Densus 88 Ungkap Motif Siswa SMP Kalbar Lempar Molotov: Terinspirasi Kekerasan di Luar Negeri
PONTIANAKMEREKAM.COM, PONTIANAK – Detasemen Khusus Densus 88 Antiteror Polri mengungkap motif di balik tindakan seorang siswa SMP yang melempar bom molotov ke area sekolah di Sungai Raya, Kabupaten Kubu Raya, Kalimantan Barat. Dilansir dari CNN Indonesia, penyidik menyebut bahwa sang pelaku terinspirasi oleh aksi kekerasan luar negeri serta paparan konten ekstrem melalui komunitas daring.
Menurut pernyataan yang dirangkum oleh aparat, siswa tersebut menunjukkan ketertarikan pada kasus-kasus kekerasan bersenjata di luar negeri. Selain paparan konten yang intens di internet, diketahui pelajar itu juga terhubung dengan kelompok daring bernama True Crime Community (TCC) yang kerap membahas kasus kriminal dan kekerasan ekstrem. Dilansir dari detik.com, tulisan-tulisan dari TCC bahkan ditemukan di dalam barang miliknya.
Juru Bicara Densus 88, Kombes Pol. Mayndra Eka Wardhana, mengatakan bahwa kombinasi paparan konten kekerasan serta pengalaman pribadi pelaku berpotensi memicu dorongan negatif. “Dari pemeriksaan awal, yang bersangkutan menunjukkan pola ketertarikan yang tinggi terhadap aksi kekerasan dunia, yang kemudian membentuk motivasi tindakan itu,” ujar Mayndra di lokasi pemeriksaan.
Dalam proses penyidikan, petugas juga mengamankan sejumlah barang bukti berbahaya selain bom molotov rakitan, di antaranya botol berisi bahan bakar, gas portabel yang disambungkan petasan, paku, serta pisau — alat-alat yang menunjukkan persiapan menuju tindakan kekerasan tersebut. Dilansir dari detik.com, semua bukti ini diamankan untuk dianalisis lebih lanjut sebagai bagian dari proses hukum.

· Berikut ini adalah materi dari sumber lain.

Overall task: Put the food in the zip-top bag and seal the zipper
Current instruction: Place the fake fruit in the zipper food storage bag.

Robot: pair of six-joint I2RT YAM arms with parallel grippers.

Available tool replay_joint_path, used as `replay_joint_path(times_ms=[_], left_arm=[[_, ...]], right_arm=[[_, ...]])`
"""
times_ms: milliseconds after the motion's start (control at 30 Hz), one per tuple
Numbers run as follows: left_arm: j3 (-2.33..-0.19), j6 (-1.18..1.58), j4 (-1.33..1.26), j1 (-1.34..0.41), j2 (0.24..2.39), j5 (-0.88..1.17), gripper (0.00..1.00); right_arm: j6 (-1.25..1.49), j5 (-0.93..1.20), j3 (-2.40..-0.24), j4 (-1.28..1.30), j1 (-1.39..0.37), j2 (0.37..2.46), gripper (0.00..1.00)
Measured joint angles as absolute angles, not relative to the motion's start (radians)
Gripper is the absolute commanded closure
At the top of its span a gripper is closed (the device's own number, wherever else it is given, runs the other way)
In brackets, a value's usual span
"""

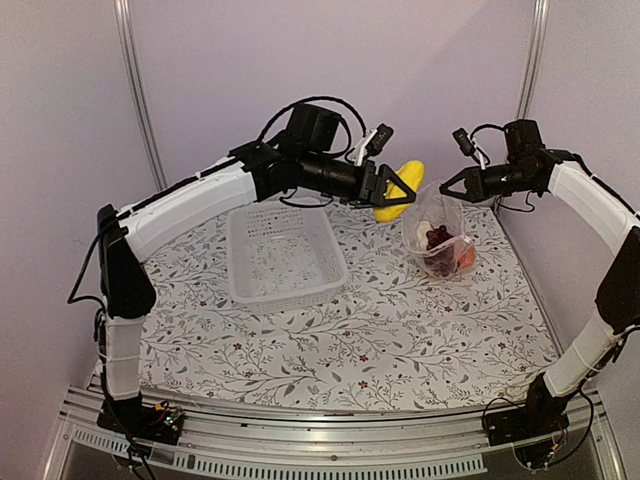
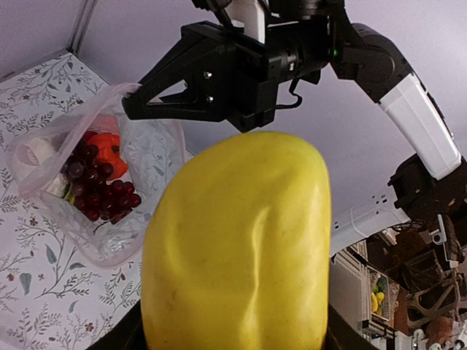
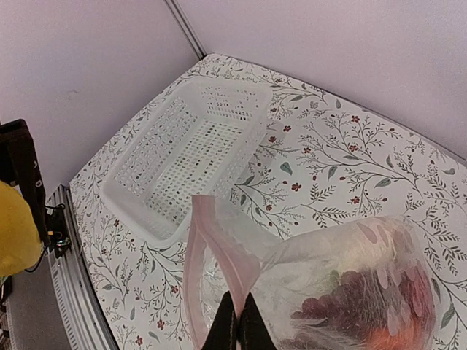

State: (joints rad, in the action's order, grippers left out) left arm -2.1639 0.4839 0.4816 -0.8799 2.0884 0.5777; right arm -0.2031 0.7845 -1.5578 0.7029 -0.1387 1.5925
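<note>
The yellow lemon (image 2: pixel 241 240) is gripped by the left gripper (image 1: pixel 392 190) in the air beside the zip-top bag (image 1: pixel 440 225). The bag's zipper (image 3: pixel 201 248) is pinched by the closed right gripper (image 1: pixel 447 186); grapes (image 2: pixel 98 186) are seen inside.

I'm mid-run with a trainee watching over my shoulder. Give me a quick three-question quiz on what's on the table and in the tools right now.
1. True or false: the white basket is empty.
2. What does the left tool hold? A dark grapes; B a yellow toy food; C a corner of the tablecloth.
3. Fill in: the right tool is shut on the ___ of the zip-top bag.
Key: 1 true; 2 B; 3 mouth edge.
</note>
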Motion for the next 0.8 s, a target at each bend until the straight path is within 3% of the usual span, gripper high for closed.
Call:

Insiden pelemparan bom molotov terjadi pada Selasa (3/2/2026) saat siswa sedang menjalani kegiatan belajar mengajar. Aksi siswa kelas IX itu sempat menciptakan kepanikan di lingkungan sekolah. Meski demikian, api berhasil dipadamkan petugas dan tidak menimbulkan korban jiwa. Dilansir dari detik.com, satu siswa dilaporkan mengalami luka ringan akibat terkena percikan api.
Selain faktor konten kekerasan global, penyidik juga menemukan unsur tekanan psikologis lain yang mungkin berkontribusi terhadap perilaku pelaku. Di antaranya adalah situasi perundungan (bullying) yang pernah dialami siswa tersebut di lingkungan sekolah maupun tekanan dari keluarga. Hal ini masih menjadi fokus pendalaman oleh tim ahli psikologi forensik bersama Densus 88 dalam proses pemeriksaan.
Menanggapi kejadian itu, pihak sekolah mengambil tindakan cepat dengan menerapkan Pembelajaran Jarak Jauh (PJJ) sementara untuk meredakan keresahan siswa dan orang tua. Dinkes setempat pun ikut mengimbau orang tua untuk lebih mengawasi aktivitas anak, termasuk aktivitas daring yang berpotensi memperkuat paparan konten negatif.
Aparat kepolisian kini terus mengembangkan penyelidikan untuk menguraikan lebih jauh hubungan antara paparan konten kekerasan di luar negeri dan tindak kekerasan yang dilakukan pelajar tersebut. Polisi juga mengimbau publik untuk tidak berspekulasi terkait motivasi dan latar belakang kasus hingga hasil pemeriksaan resmi diumumkan.